YOUR INSTRUCTIONS.
Your answer must restate the listing below word for word and contain no images.

MATERIAL PROVIDED.
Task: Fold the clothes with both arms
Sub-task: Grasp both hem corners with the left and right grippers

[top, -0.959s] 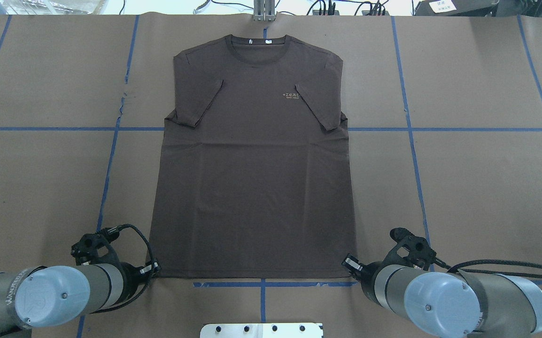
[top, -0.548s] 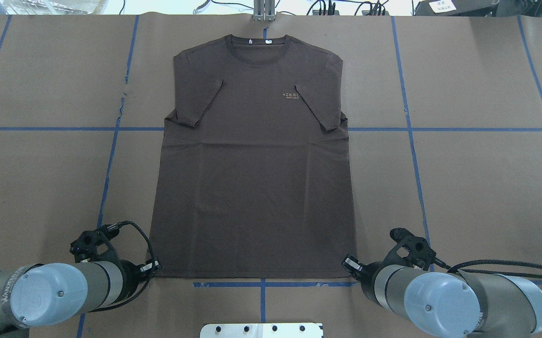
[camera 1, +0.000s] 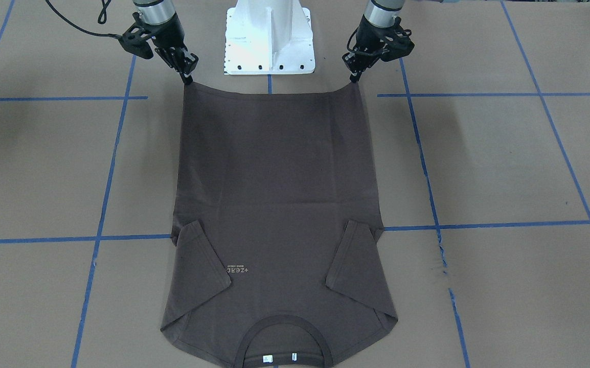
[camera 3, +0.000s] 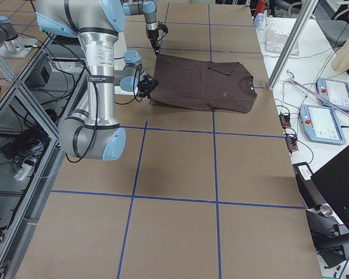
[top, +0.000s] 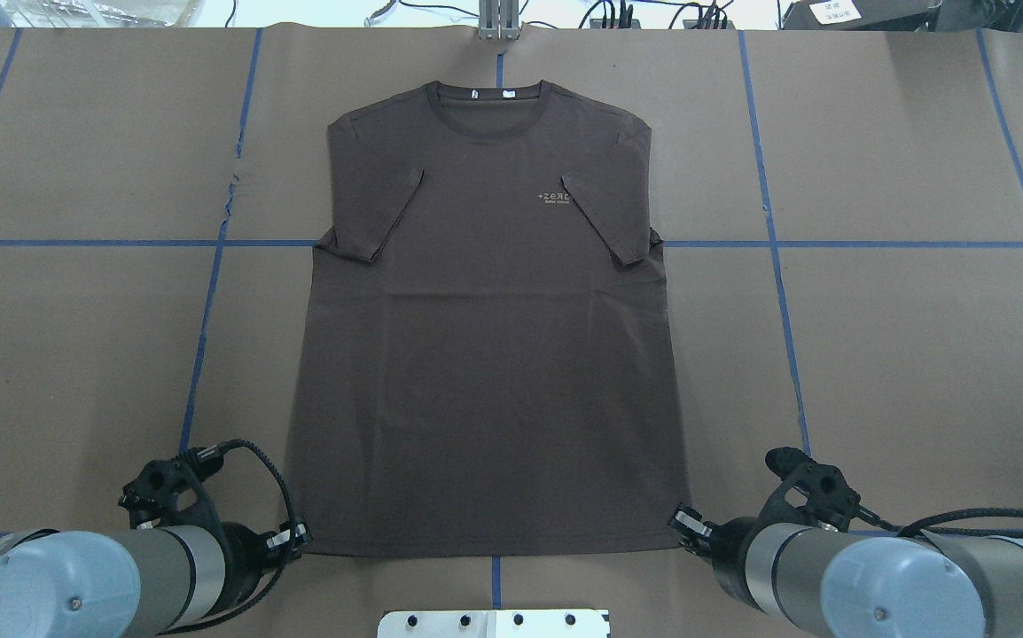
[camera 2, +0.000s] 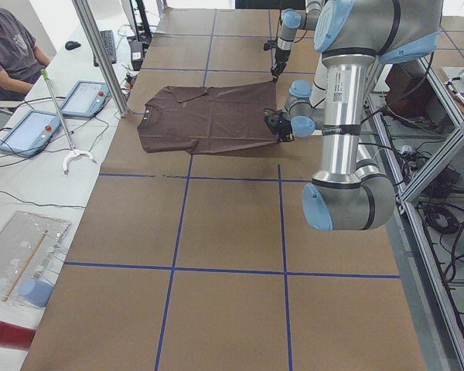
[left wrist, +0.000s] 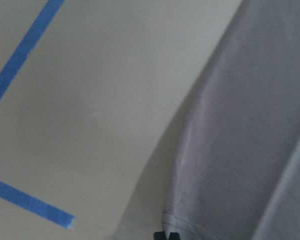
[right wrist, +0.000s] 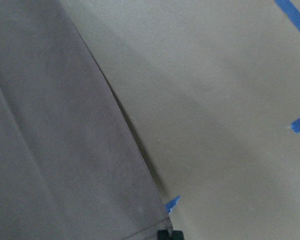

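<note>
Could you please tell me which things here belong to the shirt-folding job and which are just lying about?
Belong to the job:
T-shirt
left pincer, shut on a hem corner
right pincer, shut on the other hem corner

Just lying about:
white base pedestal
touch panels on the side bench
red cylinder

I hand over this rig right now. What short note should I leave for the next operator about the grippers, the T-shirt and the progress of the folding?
Left gripper: shut on one corner of the T-shirt hem.
Right gripper: shut on the other hem corner.
T-shirt: front up on the table, collar on the far side from the robot. The hem corners look slightly raised, and the hem sags between them.
Done: both sleeves lie folded inward on the chest, and both corners are gripped.
Left: probably carry the hem toward the collar, lay it down and release.
</note>
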Controlling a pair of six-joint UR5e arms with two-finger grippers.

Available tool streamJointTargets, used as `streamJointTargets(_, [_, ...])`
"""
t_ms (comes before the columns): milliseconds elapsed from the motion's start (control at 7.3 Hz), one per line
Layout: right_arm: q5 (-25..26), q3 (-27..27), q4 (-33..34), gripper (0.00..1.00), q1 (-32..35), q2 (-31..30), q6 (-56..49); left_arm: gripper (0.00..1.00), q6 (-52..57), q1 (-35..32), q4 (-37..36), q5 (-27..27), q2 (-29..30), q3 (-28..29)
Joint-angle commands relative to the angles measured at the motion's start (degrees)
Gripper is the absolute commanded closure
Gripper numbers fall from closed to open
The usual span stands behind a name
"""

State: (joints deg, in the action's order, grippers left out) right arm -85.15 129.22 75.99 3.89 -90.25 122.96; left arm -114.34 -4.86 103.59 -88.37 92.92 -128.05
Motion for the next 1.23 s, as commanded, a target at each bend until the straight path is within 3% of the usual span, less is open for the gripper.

SOLUTION TO THIS PROBLEM.
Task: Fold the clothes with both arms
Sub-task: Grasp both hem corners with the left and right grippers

[top, -0.959s] 
[top, -0.548s] 
[camera 1, +0.000s] 
[camera 3, +0.000s] 
[top, +0.000s] 
[camera 2, +0.000s] 
[left wrist, +0.000s] 
[right wrist, +0.000s] 

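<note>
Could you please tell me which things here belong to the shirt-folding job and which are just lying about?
Belong to the job:
T-shirt
left pincer, shut on a hem corner
right pincer, shut on the other hem corner

Just lying about:
white base pedestal
touch panels on the side bench
red cylinder

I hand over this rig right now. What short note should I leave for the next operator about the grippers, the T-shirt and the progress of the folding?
Left gripper: shut on one corner of the T-shirt hem.
Right gripper: shut on the other hem corner.
T-shirt: front up on the table, collar on the far side from the robot. The hem corners look slightly raised, and the hem sags between them.
Done: both sleeves lie folded inward on the chest, and both corners are gripped.
Left: probably carry the hem toward the collar, lay it down and release.
</note>
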Controlling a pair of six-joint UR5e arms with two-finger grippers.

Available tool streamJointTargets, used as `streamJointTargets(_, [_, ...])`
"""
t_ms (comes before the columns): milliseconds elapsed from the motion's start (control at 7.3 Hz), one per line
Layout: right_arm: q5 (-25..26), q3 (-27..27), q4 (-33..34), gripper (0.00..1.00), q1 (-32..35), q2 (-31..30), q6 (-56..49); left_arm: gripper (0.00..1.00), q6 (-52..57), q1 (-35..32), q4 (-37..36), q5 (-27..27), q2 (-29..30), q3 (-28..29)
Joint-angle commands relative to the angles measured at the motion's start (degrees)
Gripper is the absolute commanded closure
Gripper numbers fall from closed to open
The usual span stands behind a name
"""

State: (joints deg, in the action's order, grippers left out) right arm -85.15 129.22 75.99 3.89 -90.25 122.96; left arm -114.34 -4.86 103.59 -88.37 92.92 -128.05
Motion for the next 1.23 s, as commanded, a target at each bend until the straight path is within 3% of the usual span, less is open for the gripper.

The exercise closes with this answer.